**What is expected:**
Every line below containing the word "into" should be found and copied.

**Available data:**
# # # #
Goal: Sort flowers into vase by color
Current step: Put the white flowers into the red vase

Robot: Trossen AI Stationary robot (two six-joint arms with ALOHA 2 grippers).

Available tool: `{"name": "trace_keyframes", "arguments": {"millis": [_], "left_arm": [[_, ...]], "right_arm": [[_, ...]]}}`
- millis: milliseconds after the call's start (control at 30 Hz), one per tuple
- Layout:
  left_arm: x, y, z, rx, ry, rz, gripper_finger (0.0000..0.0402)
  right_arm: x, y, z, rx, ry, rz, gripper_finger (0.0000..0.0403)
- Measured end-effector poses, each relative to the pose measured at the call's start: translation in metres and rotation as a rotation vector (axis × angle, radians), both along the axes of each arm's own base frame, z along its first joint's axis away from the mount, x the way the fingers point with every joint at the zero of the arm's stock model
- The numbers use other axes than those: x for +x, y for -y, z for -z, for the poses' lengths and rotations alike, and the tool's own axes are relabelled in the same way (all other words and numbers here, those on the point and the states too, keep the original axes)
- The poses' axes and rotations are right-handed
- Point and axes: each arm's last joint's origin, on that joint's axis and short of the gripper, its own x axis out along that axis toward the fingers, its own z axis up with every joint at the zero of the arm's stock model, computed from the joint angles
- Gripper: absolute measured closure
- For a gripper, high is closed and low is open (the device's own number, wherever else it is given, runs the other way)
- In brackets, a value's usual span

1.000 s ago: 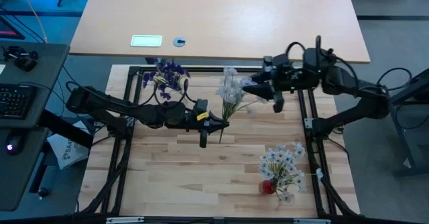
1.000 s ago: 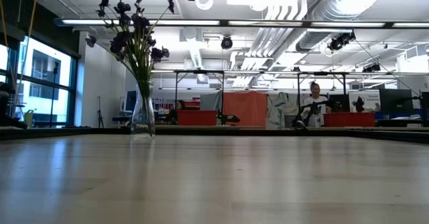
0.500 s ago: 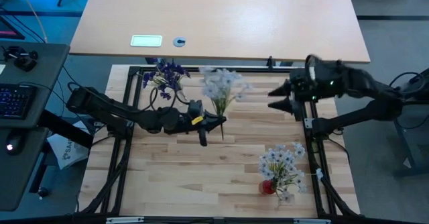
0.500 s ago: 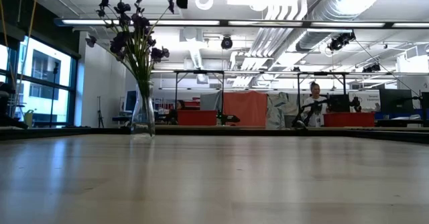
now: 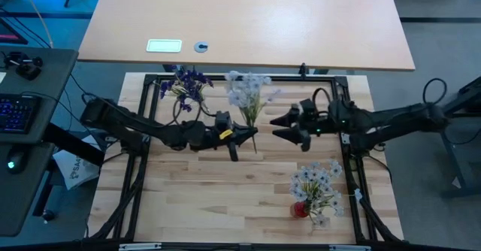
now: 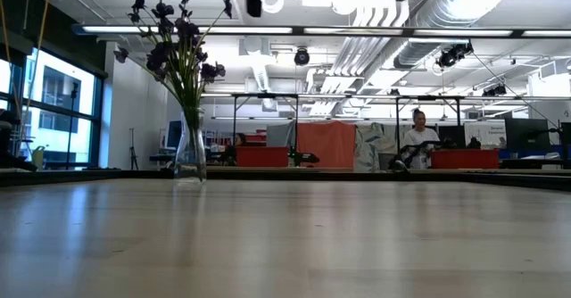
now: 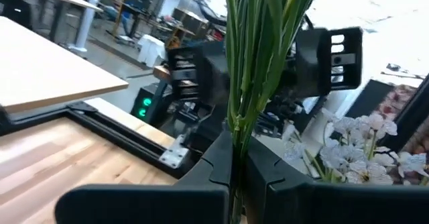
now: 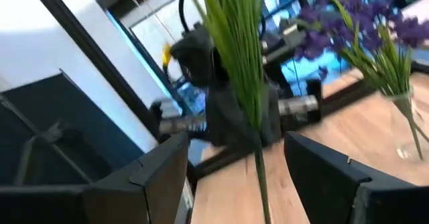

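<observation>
The left pincer [image 7: 236, 174] grips green flower stems [image 7: 258, 56]; white blooms [image 7: 365, 150], seemingly another bunch, stand beyond.

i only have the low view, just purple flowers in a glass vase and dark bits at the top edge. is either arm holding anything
Observer: Yes. The left end effector is shut on the green stems of a white spray, held above the middle of the table.
Operator: where's the right arm then
Observer: The right end effector is open and points at those stems from the right. In the high view it is apart from them.
Operator: is there a vase for the white ones
Observer: A small red vase stands near the table's front right, already holding white flowers.
</observation>
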Motion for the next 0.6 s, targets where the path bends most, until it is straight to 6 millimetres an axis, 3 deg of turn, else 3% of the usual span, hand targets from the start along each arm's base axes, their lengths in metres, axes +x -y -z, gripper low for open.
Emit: {"name": "trace_keyframes", "arguments": {"millis": [100, 300, 600], "left_arm": [[0.018, 0.0, 0.001, -0.002, 0.004, 0.04, 0.0401], [0.04, -0.001, 0.0, -0.005, 0.016, 0.094, 0.0401], [0.039, -0.001, -0.004, 0.005, 0.028, 0.092, 0.0401]], "right_arm": [[0.015, -0.001, 0.004, -0.028, -0.024, 0.002, 0.016], [0.028, -0.004, -0.011, -0.067, -0.013, -0.033, 0.016], [0.028, -0.004, -0.018, -0.086, -0.035, -0.036, 0.0177]]}}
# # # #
**Result below:**
Goal: Sort flowers into vase by color
Current step: Put the white flowers into the red vase

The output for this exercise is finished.